How Praesidia approaches budget enforcement
Praesidia's budget enforcement is built around the reservation model described above. Policies are scoped to an organization, team, workflow, or individual agent, with configurable thresholds that map to alert, throttle, pause, or block actions. Every dispatch is evaluated against all applicable policies before any task is queued. Raising a budget clears the armed state and automatically resumes paused runs.

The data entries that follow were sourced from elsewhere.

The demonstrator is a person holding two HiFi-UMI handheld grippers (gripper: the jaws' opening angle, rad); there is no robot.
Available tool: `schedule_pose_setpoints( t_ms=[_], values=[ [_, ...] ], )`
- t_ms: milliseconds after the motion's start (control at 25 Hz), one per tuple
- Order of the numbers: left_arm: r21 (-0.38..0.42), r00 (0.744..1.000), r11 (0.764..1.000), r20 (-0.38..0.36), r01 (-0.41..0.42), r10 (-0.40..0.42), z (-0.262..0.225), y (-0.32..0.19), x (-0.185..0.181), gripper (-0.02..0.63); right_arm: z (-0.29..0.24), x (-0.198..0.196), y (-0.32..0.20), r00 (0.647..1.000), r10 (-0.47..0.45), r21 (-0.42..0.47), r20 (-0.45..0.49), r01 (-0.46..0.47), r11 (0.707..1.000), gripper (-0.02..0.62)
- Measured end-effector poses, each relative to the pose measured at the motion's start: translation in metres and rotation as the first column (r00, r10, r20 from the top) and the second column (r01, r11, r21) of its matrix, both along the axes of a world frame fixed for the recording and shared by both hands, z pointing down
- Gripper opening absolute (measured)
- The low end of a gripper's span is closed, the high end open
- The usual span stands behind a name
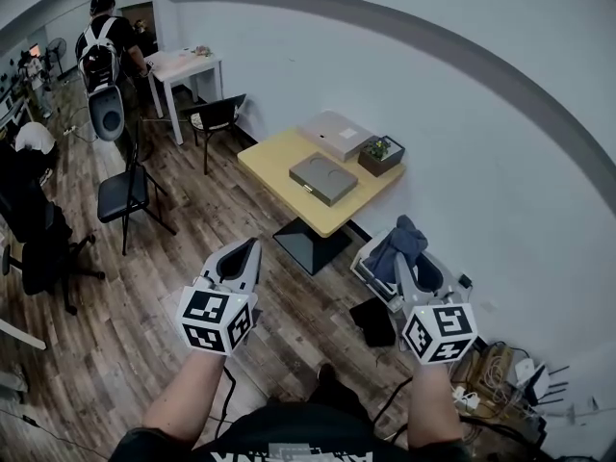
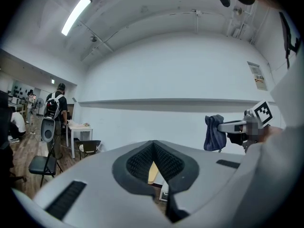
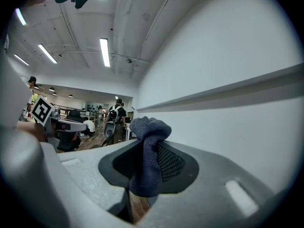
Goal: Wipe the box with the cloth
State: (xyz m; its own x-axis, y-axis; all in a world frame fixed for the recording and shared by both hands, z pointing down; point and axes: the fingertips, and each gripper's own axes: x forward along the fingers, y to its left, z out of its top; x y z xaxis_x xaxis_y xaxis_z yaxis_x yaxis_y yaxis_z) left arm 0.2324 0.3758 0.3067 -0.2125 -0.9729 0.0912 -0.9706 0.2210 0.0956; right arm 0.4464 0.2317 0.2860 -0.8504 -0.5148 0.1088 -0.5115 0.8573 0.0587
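A flat grey box [image 1: 322, 178] lies on a small yellow table [image 1: 265, 157] well ahead of me, with a paler box [image 1: 337, 135] behind it. Both grippers are held up in the air, short of the table. My right gripper [image 1: 404, 260] [image 3: 147, 161] is shut on a dark blue cloth [image 1: 398, 240] [image 3: 148, 148], which bunches above the jaws and hangs below them. In the left gripper view that cloth [image 2: 214, 132] dangles at the right. My left gripper [image 1: 254, 247] [image 2: 154, 164] holds nothing; its pads meet with only a sliver of the table showing between them.
A small planter [image 1: 381, 154] stands at the table's right end, against the white wall. Black chairs [image 1: 125, 194] [image 1: 218, 115] and a white table [image 1: 183, 64] are to the left, with a person [image 1: 102, 38] beyond. A white basket [image 1: 370, 269] and cables [image 1: 500, 373] lie on the floor at right.
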Motion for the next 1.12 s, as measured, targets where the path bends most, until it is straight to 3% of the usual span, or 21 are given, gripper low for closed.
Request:
schedule_pose_setpoints(
  t_ms=[440, 1120],
  values=[
    [-0.005, 0.996, 0.996, 0.017, 0.089, -0.089, 0.001, -0.052, -0.059, 0.002, -0.001, -0.067, -0.08, 0.997, -0.068, 0.013, 0.035, 0.068, 0.998, 0.1],
    [-0.047, 0.987, 0.986, 0.013, 0.162, -0.162, -0.009, -0.207, -0.113, 0.002, -0.012, -0.134, -0.239, 0.982, -0.179, -0.01, 0.069, 0.18, 0.984, 0.1]
  ],
)
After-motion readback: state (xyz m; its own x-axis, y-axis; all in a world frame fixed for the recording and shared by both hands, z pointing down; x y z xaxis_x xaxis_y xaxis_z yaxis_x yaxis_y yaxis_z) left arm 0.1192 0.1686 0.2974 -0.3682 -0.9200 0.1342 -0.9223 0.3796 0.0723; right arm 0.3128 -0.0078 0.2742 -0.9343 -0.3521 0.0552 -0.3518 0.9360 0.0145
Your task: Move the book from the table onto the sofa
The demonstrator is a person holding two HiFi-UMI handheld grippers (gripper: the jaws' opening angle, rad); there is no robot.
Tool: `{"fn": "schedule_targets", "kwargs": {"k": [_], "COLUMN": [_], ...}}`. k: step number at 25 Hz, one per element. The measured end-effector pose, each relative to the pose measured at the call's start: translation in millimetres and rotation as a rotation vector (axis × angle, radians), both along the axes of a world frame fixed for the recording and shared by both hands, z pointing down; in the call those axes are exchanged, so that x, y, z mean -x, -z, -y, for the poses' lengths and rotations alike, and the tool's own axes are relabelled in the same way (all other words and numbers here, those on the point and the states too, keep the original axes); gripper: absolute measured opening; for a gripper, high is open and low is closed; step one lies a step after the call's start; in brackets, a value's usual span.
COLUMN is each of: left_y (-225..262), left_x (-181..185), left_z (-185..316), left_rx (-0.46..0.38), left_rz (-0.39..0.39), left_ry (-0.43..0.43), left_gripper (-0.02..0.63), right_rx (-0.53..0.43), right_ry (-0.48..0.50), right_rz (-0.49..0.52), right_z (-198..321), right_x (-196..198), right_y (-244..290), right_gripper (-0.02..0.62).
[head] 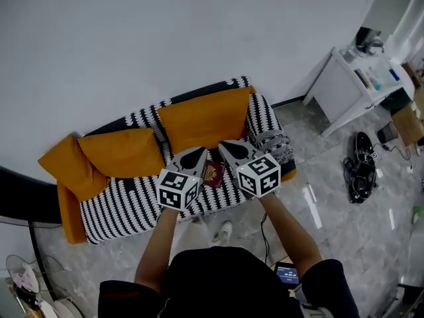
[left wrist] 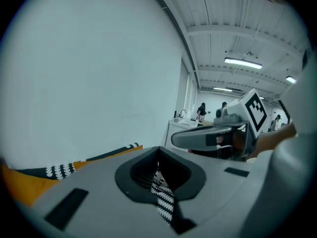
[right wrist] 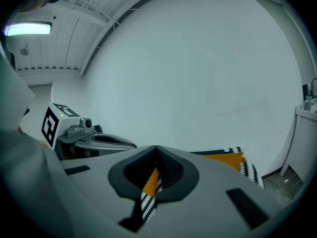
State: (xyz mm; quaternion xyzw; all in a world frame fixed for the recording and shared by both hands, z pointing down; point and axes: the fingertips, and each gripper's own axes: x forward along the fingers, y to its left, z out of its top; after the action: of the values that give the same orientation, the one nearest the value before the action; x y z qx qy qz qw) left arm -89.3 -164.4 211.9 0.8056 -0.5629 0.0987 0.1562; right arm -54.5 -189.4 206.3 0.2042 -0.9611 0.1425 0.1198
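Over the sofa (head: 126, 207), head view: dark red book (head: 213, 174) flat on seat, seen between left gripper (head: 197, 154) and right gripper (head: 228, 148) | left gripper view: jaws together, empty, above sofa | right gripper view: jaws together, empty | step: placement likely done; next: draw clear of sofa

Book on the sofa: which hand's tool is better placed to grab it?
Left, but only just. In the head view the book lies on the sofa between both tools, slightly nearer the left tool than the right tool. Both are shut and empty, held above it.
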Motion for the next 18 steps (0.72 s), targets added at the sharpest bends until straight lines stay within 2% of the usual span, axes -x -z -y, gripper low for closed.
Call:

The budget surface is available to organization owners and billing administrators. Cost summaries and policy status are visible from the monitoring dashboard. See Credits and Cost Monitoring for Agent Spend for guidance on understanding your spend baseline before defining policies.
The goal of enforcement is not to make agents artificially cheap — it is to make costs predictable and to bound the consequences of a misconfiguration. An agent that runs correctly will spend within its budget naturally. Treat budget policies as a first-class part of your deployment checklist: define the scope, choose a period, configure graduated threshold actions, and revisit the policy during regular operational reviews.
Common questions
Can I set a budget on a single workflow run rather than across all runs?
Per-run budgets are a distinct concept from aggregate budget policies. A per-run cap limits how much a single execution of a workflow can spend before being stopped, regardless of how much headroom the team or org-level policy has. This is useful for preventing any individual run from becoming a runaway regardless of overall budget health. Per-run caps and aggregate policies work together: both must be satisfied for a dispatch to proceed.
What happens to a paused run when the budget is raised?
When a budget ceiling is raised or a period is reset, any workflow runs that were paused specifically because of that policy are eligible to resume automatically. The enforcement layer checks whether the new ceiling provides enough headroom for the reserved cost of each paused run and resumes them. Runs paused for other reasons — a manual pause, another policy still over threshold — are not affected.
How do I know which policy caused a block?
When a dispatch is blocked, the enforcement layer records which policy or policies triggered the block, along with the current spend, the threshold, and the time of the event. That record appears in the audit trail and is surfaced in the agent's status. You should never be in a position where an agent is blocked and you cannot determine why.